5. Le projet du Conseil des Etats ne remettrait en rien en cause le marché lucratif que représentent le 2e et le 3e piliers pour les banques et assurances. Au contraire, il accroîtrait leurs profits.
· Le niveau des rentes AVS demeurerait nettement insuffisant tandis que les privilèges fiscaux du 2e et du 3e piliers, notamment pour le patronat et les hauts revenus, perdureraient. Or, ce sont deux facteurs décisifs pour stimuler des rachats de cotisations dans le 2e pilier et des versements pour le 3e pilier, qui continueraient donc de plus belle.

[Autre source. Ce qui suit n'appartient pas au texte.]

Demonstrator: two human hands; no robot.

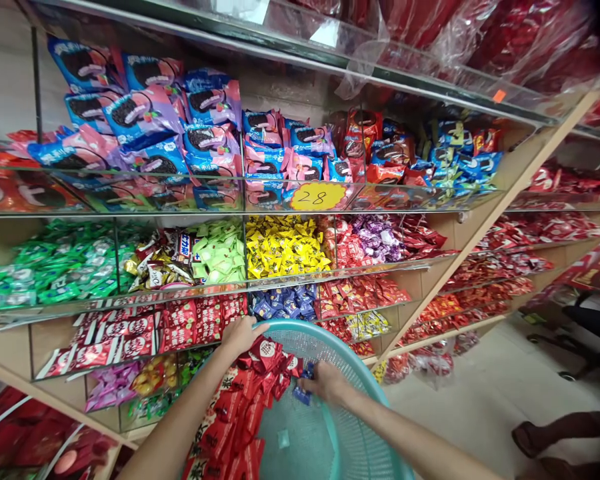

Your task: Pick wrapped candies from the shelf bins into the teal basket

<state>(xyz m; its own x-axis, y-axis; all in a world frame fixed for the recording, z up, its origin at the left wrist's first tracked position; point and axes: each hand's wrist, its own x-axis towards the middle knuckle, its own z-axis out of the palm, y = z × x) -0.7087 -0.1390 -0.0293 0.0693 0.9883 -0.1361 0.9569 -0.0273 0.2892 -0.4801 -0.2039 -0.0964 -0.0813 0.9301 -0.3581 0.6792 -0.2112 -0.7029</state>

· Le taux de la quote-part des bénéfices que les compagnies d'assurance peuvent conserver ("legal-quote") ne serait pas non plus modifié, même pas à la marge, d'où la poursuite du pillage des rentes de leur part.
· La baisse du taux de conversion rendrait le marché du 2e pilier plus rentable, alors que la progression du volume des capitaux sous gestion, suite à la hausse des cotisations, permettrait aux banques et assurances d'encaisser des commissions accrues.
Le défaitisme n'est pas de mise. Nous pouvons gagner! Comme le prouve la RIE III, une bataille menée par le mouvement syndical et les partis de gauche peut être victorieuse. Et si l'on gagne cette bataille, les Chambres fédérales devront concocter un meilleur projet, comme pour la RIE III.